Hold on to Hope - Page 38

Anger flashed through her expression. “Everett’s mother never told Evan she was pregnant. He never knew until she showed up at his door and left him there with him.”

A collective gasp went up. One of them was mine.

My eyes swung to Evan. Evan who was playing free. Like for a moment, a burden had been lifted from his shoulders. I wanted to hop up and rant and scream and track down whoever that bitch was that would up and leave her child.

Didn’t she understand the gift she’d been given? Old feelings of abandonment crawled and shivered.

Had to tuck my hands under my thighs to keep myself from doing something stupid like making a move for the tiny boy.

Every cell in my body aching in the worst way.

To love and cherish.

Aunt Hope sighed a sound of confliction. “As angry as I am with her, I’m thankful she brought him to Evan. I guess she’s in some kind of trouble, and I’m guessing that she didn’t know Evan well enough to know about his genetic disorders to begin with. The whole thing is such a mess, and we’re still trying to sift through the details of it. We have an attorney involved.”

My mind spun.

This was all . . . too much. Too ugly and complicated and wrong.

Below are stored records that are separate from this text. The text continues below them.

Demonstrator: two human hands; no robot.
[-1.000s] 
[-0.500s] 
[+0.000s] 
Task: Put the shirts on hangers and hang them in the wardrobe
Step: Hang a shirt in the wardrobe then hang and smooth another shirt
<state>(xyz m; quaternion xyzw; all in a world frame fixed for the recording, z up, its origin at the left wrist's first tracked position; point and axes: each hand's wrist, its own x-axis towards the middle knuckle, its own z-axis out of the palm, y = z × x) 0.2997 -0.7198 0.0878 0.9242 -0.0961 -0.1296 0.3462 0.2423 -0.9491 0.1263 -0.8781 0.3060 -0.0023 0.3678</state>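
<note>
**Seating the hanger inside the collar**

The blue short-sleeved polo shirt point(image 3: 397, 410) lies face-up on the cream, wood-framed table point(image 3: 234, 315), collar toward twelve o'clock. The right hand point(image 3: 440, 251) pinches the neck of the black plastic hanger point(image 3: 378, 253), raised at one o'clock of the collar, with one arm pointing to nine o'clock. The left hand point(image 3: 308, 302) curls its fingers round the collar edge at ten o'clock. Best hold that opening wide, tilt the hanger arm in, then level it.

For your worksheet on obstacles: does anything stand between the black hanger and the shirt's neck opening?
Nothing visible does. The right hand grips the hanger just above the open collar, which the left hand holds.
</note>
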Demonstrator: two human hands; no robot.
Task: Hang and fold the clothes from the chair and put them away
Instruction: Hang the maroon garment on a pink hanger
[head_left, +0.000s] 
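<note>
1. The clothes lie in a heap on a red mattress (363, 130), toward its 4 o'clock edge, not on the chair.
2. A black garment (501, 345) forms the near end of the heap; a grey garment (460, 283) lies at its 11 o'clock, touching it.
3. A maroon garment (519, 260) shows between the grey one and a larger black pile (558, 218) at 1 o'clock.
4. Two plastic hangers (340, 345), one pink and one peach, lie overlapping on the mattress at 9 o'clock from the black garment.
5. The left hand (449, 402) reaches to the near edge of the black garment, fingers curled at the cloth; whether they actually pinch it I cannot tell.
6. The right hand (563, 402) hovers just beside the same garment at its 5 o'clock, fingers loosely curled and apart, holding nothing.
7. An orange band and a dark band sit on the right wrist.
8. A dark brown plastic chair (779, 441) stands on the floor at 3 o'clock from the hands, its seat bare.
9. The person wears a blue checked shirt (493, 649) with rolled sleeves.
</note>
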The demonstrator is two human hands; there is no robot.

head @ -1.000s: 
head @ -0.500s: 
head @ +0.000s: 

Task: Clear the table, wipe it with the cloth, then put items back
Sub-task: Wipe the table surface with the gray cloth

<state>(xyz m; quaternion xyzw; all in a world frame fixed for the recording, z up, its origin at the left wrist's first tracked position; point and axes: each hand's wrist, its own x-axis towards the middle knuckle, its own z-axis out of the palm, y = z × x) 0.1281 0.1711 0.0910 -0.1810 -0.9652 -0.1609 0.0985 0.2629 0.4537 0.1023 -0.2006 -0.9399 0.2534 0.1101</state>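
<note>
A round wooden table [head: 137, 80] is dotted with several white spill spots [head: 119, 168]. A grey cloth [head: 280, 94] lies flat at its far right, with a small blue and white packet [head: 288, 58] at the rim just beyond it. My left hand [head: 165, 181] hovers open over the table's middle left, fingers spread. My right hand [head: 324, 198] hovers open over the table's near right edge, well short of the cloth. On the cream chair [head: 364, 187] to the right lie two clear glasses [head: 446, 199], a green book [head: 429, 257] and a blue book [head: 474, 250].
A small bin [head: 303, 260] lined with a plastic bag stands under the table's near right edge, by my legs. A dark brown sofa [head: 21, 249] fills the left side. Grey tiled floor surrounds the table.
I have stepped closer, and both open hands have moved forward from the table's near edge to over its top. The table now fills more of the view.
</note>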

It didn’t matter if she was in trouble or not. If she understood Evan’s history or not. It was no excuse for her not tellin’ him.

“How could she do that? Who is she?”

Aunt Hope shook her head. “I think that’s something you’re going to have to talk with Evan about yourself, Frankie Leigh. It’s not my right to be offering those details.”

Right.

It was personal information.

Private.

Because that didn’t include me anymore.

Distress wound and burned and stung, and I tried to gather myself up.

This seed of anger and possession I could feel gettin’ ready to sprout.

That needed to be snuffed out really quick.

Sympathy filled Aunt Hope’s expression, like she was offering me an apology. Her loyalty fierce to both of us. “Evan’s gonna need support. Friends who love him most. Understand him most. I’m worried he can’t handle all of this . . . he’s been up all night, pacing like he thinks he needs to stand guard over his son. I think he’s worried he’s going to disappear as fast as he showed up. I guess now he knows exactly how it feels to fear for your child.”

She said it like she was talking to everyone there, but she was looking directly at me, like she could see all the things rambling through my insides, the loss and the grief and that stupid love that I wanted to stamp out.

But that was the thing about truly loving someone.

It was unending.

My gaze drifted out to the man.

And I wondered if we could actually get back there.

My best friend. My best friend.

Maybe . . . maybe I could be there for him. For both of them.

I just was worried I wouldn’t be able to handle it without my heart gettin’ all mangled up again.

Oh, who was I kiddin’? It was already twisted and gnarled.

At least maybe I could get that one piece ironed out.

Set it to right.

“That’s so, so good you gots a new a heart.” Her voice came out a whisper. “You want to be my best friend?”

Because Frankie was sure Evan was her favorite, favorite.

The memory swam while I watched Mama reach out and touch Aunt Hope’s knee again. “Blessings come in all forms of unexpected packages. And this little guy sure looks like a blessing to me. You know we’ll be there for you all.”

Aunt Hope squeezed her hand. “I know that. And I can’t tell you how thankful we are to have you all. That we have a family that supports us like this. I’m not sure what we would have done through these years without you.”

Love rolled.

That deep-seated loyalty.

I turned away, looked off into the distance toward the crash of the waterfalls, relishing in that peace while my aunts and my mama continued to talk and ask questions and offer solutions and promises of help. I got lost in it.

The warmth and the realness.

The goodness of it all.

The reminder that there was hope in the darkness.

Joy in the bleakness.

I nearly jumped straight out of my skin when a hand landed on my shoulder. Maybe it was because it sent a streak of warmth blazing down my arm.

Infiltrating.

That tiny hand eliciting too many feelings that I didn’t know how to process yet somehow expected at the same time.

Everett held onto my shoulder, bouncing on his chubby legs, angling his head around to get into my line of sight.

“Hi!” he said with one of those grins and his tiny voice, patting at my shoulder and giving me a scrunched-up smile. And holy heck, I’d seen some adorable stuff in my life, but this little boy had gone and taken the cake.